# Well it’s lent again



## aldra (Jul 2, 2009)

Best wishes to all of you

I’ll meet you again at Easter hopefully 

Take care if yourselves

Till then 

Sandra


----------



## patp (Apr 30, 2007)

See you at Easter Sandra. Not sure what I will give up. It should be cake as I do have a weakness for it. I could not even bring myself to type "wine" in place of cake so no good going there I don't think


----------



## raynipper (Aug 4, 2008)

Give up religion as it's dangerous to all our health.

Ray.


----------



## barryd (May 9, 2008)

Im giving it a go. Diet and no booze. 

Maybe you should have a sweepstake as to how long it will last.


----------



## Penquin (Oct 15, 2007)

barryd said:


> Im giving it a go. Diet and no booze.
> 
> Maybe you should have a sweepstake as to how long it will last.

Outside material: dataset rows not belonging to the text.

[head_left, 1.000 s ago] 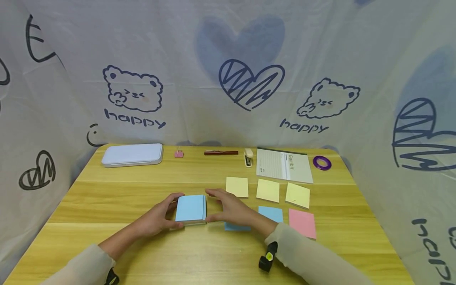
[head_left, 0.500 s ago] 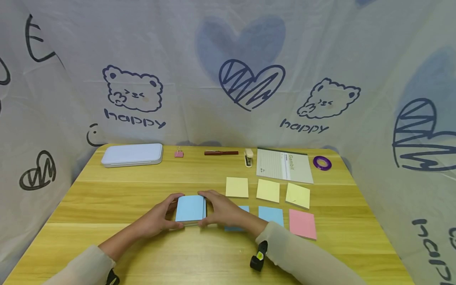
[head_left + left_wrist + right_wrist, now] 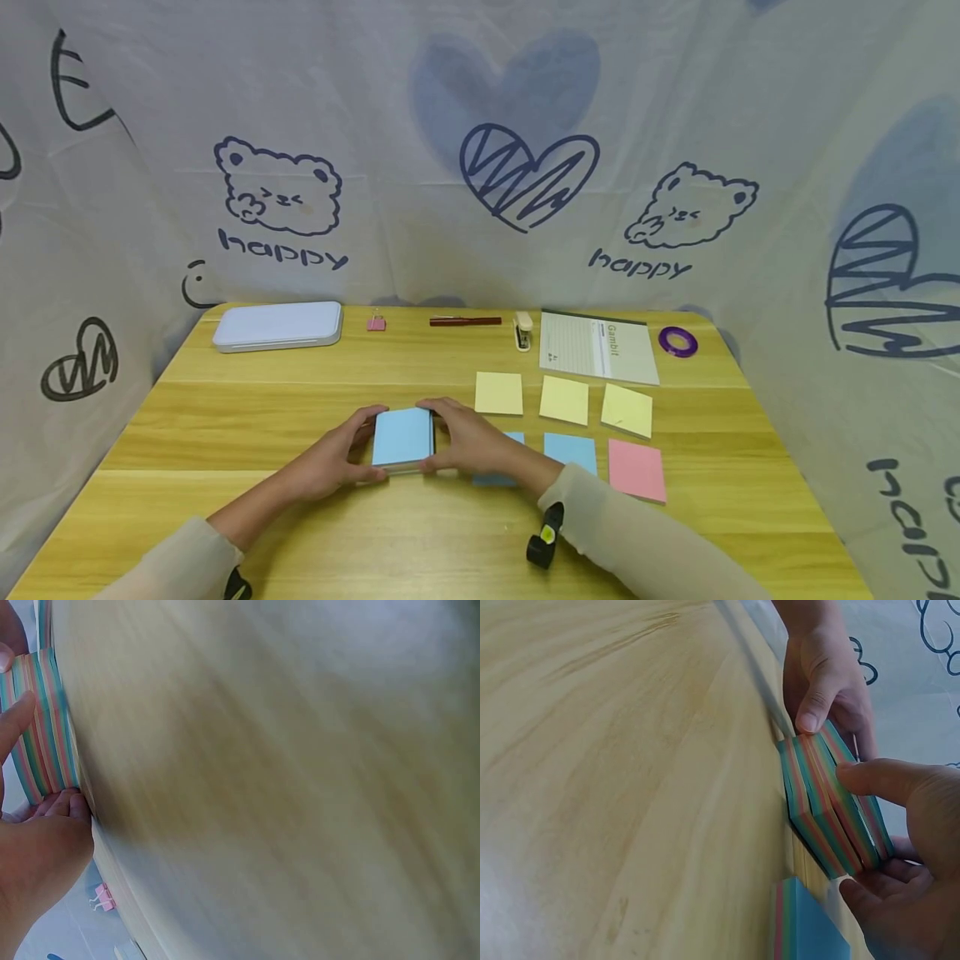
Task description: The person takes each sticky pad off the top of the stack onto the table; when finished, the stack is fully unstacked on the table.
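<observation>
A stack of sticky note pads [image 3: 402, 437], blue on top, sits on the wooden table in front of me. Its sides show layered stripes of teal, pink and orange in the left wrist view, where the stack [image 3: 46, 742] is at the left edge. My left hand [image 3: 330, 462] holds the stack's left side, thumb at the near corner. From the right, my right hand [image 3: 480, 446] grips the other side with thumb near and fingers at the far corner. Several pads show piled up in the right wrist view, slightly out of line with each other in the stack [image 3: 829, 802].
Right of the stack lie three yellow pads [image 3: 565, 401], two blue pads [image 3: 570, 451] and a pink pad [image 3: 637, 471]. Along the back are a white case [image 3: 277, 325], pink binder clip [image 3: 377, 324], dark red pen [image 3: 465, 322], stapler [image 3: 523, 332], notebook [image 3: 598, 347] and purple tape roll [image 3: 678, 342].
My right hand has moved left from beside the stack onto its right side. The top of the stack has shifted slightly and sits straighter. My left hand has stayed in place.
</observation>
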Demonstrator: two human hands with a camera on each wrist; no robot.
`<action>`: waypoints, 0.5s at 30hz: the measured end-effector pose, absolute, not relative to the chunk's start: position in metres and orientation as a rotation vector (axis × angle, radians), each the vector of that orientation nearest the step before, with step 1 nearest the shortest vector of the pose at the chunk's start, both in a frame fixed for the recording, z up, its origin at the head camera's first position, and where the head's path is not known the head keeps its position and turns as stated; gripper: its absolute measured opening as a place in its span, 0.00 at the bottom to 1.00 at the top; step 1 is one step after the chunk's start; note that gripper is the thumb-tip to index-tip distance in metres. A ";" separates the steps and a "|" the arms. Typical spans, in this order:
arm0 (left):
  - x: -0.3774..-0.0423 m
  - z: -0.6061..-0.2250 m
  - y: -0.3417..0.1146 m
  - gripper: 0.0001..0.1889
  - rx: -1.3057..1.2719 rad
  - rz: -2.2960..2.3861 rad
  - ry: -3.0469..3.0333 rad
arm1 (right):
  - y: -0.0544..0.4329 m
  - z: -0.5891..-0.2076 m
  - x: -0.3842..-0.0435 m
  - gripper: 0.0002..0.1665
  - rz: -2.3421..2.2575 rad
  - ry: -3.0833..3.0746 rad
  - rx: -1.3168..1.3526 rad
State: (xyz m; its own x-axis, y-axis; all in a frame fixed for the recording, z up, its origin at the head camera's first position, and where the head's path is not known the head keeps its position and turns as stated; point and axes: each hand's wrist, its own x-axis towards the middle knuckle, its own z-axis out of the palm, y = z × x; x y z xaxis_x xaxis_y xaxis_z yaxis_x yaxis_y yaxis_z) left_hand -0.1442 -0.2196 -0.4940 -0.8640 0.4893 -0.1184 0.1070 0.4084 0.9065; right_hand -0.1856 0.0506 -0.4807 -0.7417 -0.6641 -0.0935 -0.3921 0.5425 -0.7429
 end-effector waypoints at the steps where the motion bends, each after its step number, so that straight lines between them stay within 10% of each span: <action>1: -0.144 -0.494 -0.220 0.48 0.512 1.442 2.307 | 0.051 -0.481 -0.186 0.55 -1.043 2.411 -0.867; 15: -0.143 -0.493 -0.219 0.47 0.506 1.441 2.309 | 0.068 -0.475 -0.190 0.55 -1.096 2.361 -0.852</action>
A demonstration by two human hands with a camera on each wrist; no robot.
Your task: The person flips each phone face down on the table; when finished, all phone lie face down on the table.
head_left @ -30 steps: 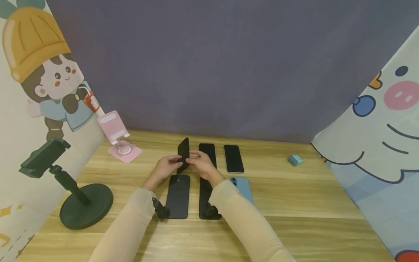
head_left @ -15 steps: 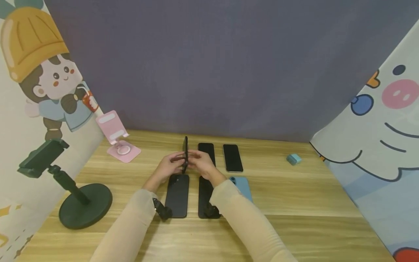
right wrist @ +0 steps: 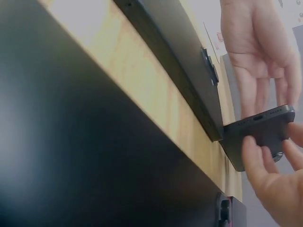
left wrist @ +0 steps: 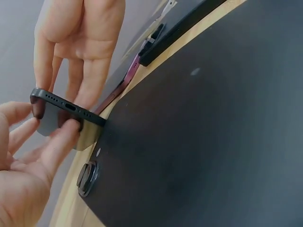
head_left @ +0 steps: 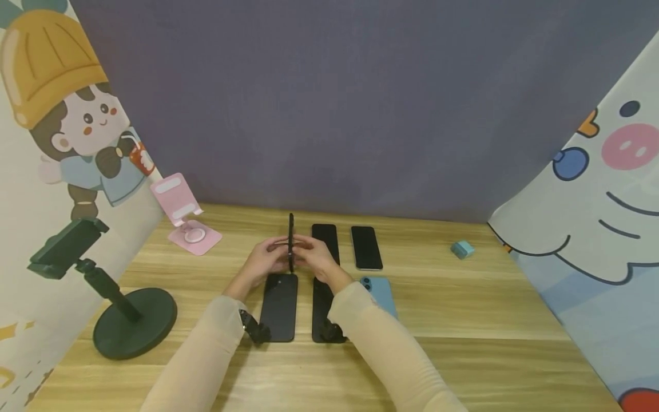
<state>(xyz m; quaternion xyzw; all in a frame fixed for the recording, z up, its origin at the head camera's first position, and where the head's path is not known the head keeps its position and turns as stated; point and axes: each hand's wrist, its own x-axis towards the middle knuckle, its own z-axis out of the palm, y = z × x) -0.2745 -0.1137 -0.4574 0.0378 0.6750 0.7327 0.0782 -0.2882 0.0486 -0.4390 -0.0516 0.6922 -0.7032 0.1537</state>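
Observation:
A black smartphone [head_left: 291, 243] stands on its long edge between my hands, its port end toward me. My left hand [head_left: 261, 262] pinches it from the left and my right hand [head_left: 320, 258] from the right, with fingers and thumbs. Its glossy side faces the left hand in the left wrist view; in the right wrist view its camera lens [right wrist: 278, 156] is on the right-hand side. Whether its lower edge touches the table I cannot tell. Just in front lies a dark phone [head_left: 280, 309], camera side up.
Right of it lie a black phone [head_left: 322, 309] partly under my right sleeve, another behind [head_left: 326, 237], a black-screened phone [head_left: 366, 248] and a blue phone [head_left: 382, 294]. A pink stand [head_left: 177, 200], a dark green stand [head_left: 128, 320] and a small teal block [head_left: 462, 249] are farther out.
Both hands have turned the held smartphone from a tilted pose, with its dark face showing, to edge-on toward the head camera. The hands have shifted only slightly; the other phones have stayed put.

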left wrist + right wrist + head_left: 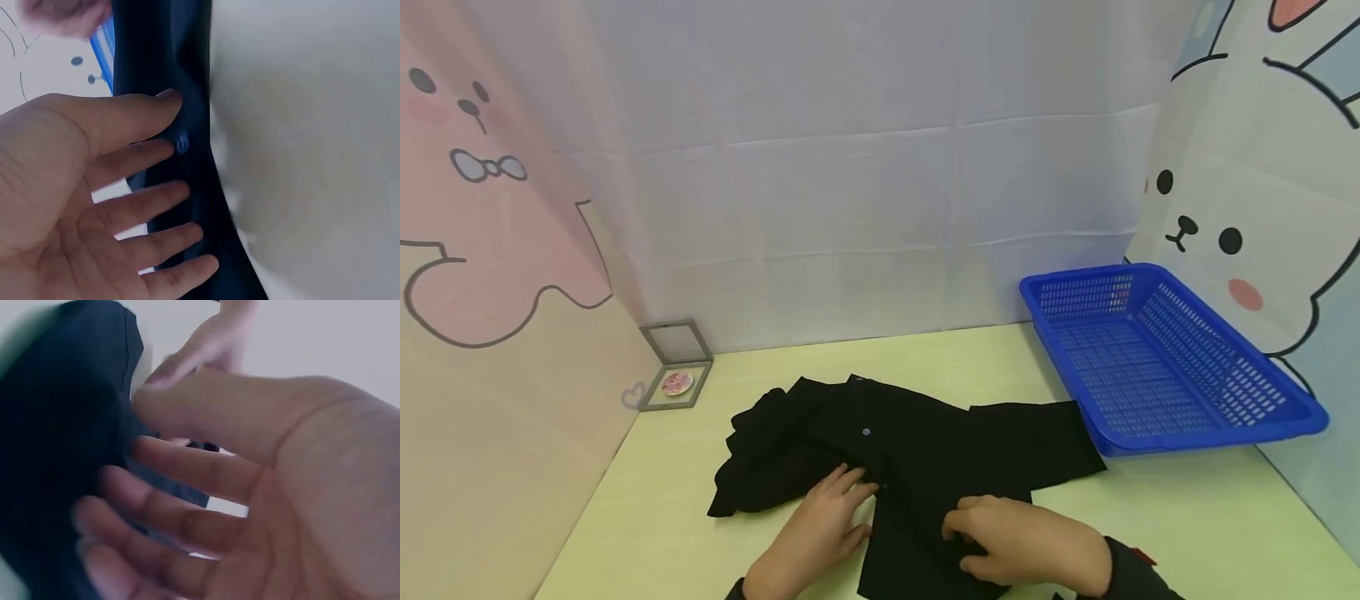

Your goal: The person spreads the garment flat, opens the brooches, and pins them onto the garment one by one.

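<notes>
A black short-sleeved shirt (pixel 925 442) lies on the pale yellow-green table, its left side bunched and its right sleeve spread flat. Small buttons show on its front, among them one button (pixel 867 432) near the top. My left hand (pixel 820 525) touches the shirt's front edge with spread, nearly straight fingers. In the left wrist view a button (pixel 182 142) sits just beyond those fingertips. Over the lower right part of the shirt is my right hand (pixel 1011 537), its fingers loosely bent. The right wrist view shows no cloth gripped between these fingers (pixel 169 512).
A blue plastic basket (pixel 1150 375) stands at the back right, close to the shirt's right sleeve. At the back left lies an opened grey-framed case (pixel 676 387) with a pink round item in it. Printed curtains (pixel 850 183) enclose the table's back and sides.
</notes>
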The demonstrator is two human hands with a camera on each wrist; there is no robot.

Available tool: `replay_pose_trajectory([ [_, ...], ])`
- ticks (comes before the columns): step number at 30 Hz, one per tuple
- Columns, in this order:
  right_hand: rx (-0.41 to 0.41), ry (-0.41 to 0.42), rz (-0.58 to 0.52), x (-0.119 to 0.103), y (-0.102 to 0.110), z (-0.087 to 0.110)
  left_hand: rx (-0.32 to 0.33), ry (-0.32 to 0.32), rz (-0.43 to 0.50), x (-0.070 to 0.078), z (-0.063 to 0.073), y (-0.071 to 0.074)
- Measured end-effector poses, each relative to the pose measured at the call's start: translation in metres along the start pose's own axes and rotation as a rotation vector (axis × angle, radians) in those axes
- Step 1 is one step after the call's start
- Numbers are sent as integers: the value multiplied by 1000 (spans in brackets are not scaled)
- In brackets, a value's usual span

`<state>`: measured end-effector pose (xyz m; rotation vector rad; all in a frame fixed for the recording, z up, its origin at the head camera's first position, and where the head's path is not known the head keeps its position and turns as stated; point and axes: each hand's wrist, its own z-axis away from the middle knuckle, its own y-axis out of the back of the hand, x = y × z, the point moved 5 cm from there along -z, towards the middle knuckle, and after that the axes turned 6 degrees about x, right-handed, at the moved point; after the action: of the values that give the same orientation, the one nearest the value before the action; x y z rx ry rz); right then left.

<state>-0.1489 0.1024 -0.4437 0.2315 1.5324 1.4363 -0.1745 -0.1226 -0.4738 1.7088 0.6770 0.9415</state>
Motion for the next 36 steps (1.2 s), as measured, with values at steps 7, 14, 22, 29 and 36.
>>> replay_pose_trajectory([
  [7, 44, 138, 80, -21, -13, -12, -20, -117, 5, 22, -1, -12],
  [14, 73, 225, 110, -31, -25, -22, 7, -96, 186, 33, -4, 3],
  [22, 148, 464, 225, -42, -43, -33, -62, -161, 319, 44, -1, 10],
  [29, 74, 371, 174, -35, -45, -45, 21, -43, 185, 28, 2, 10],
  [36, 92, 484, -118, -29, -8, -35, 45, 107, 88, 9, 7, 3],
])
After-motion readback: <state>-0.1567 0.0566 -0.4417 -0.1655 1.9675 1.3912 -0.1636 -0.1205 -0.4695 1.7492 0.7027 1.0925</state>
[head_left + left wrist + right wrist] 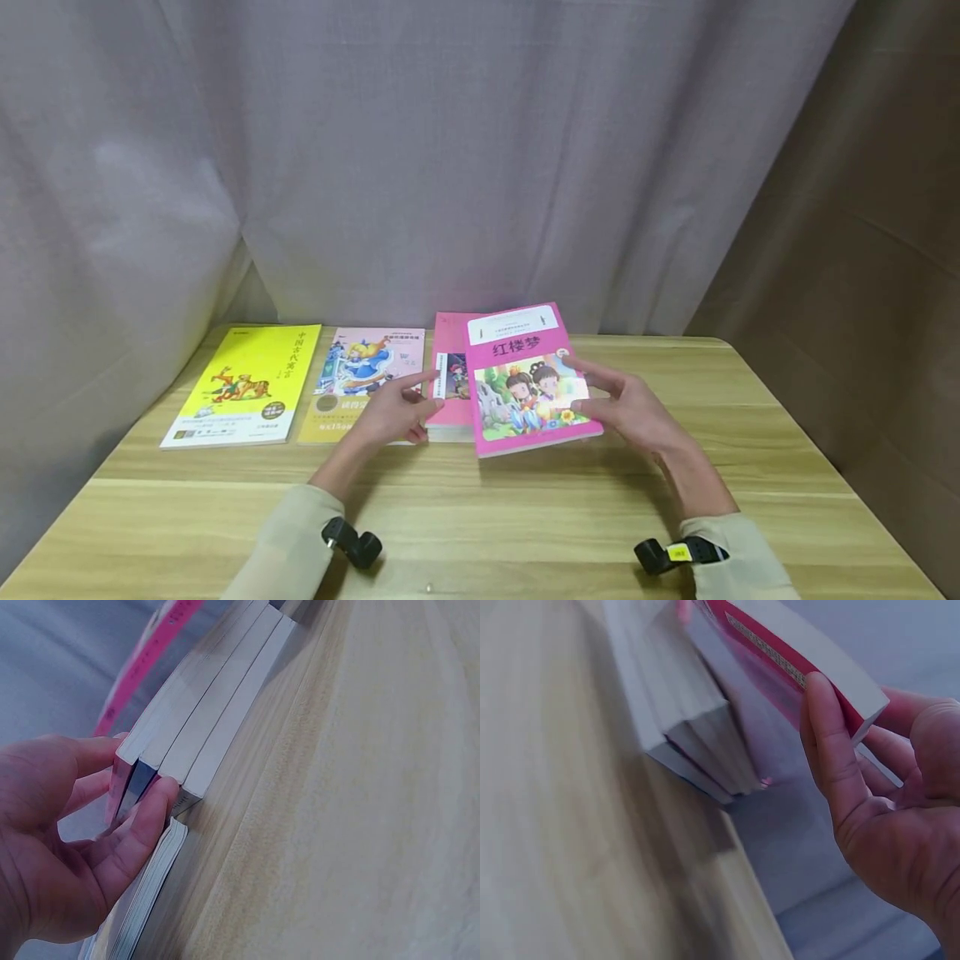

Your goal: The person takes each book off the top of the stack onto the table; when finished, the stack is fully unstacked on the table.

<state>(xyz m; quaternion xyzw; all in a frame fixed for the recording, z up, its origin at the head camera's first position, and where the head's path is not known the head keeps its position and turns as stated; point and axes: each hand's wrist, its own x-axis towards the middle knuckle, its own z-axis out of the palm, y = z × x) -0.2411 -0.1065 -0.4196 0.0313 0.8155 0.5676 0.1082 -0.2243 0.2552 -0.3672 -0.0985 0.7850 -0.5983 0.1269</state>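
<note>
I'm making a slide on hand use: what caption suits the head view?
Right hand holds a raised, tilted pink book; left hand touches a book stack.

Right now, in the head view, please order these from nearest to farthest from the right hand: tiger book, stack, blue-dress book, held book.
1. Held book: in the right hand.
2. Stack: left of the held book, which partly hides it.
3. Blue-dress book: farther left, partly behind the left hand.
4. Tiger book: at the far left.
</note>
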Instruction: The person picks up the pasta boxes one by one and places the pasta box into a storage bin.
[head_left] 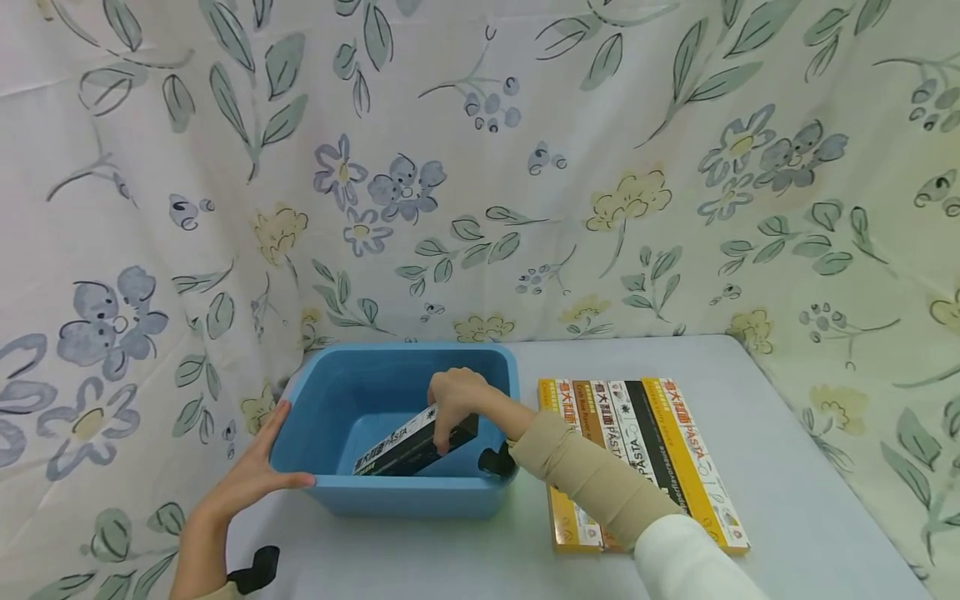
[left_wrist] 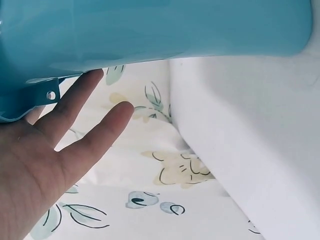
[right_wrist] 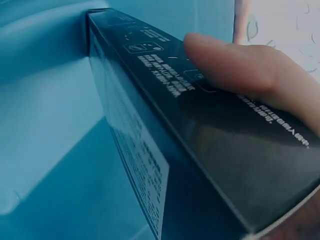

Has it finished yet ? 🍷🥐🍳🥓🌮🍔🍦🍟🍱🍕🍗🌭🥃🥃🍹🍺🍺🍻🥂

Just a few possibilities there.....


----------



## JanHank (Mar 29, 2015)

barryd said:


> Im giving it a go. Diet and no booze.
> 
> Maybe you should have a sweepstake as to how long it will last.


To the end of the sentence.


----------



## barryd (May 9, 2008)

Why is there no Dislick button on here?


----------



## Penquin (Oct 15, 2007)

barryd said:


> Why is there no Dislick button on here?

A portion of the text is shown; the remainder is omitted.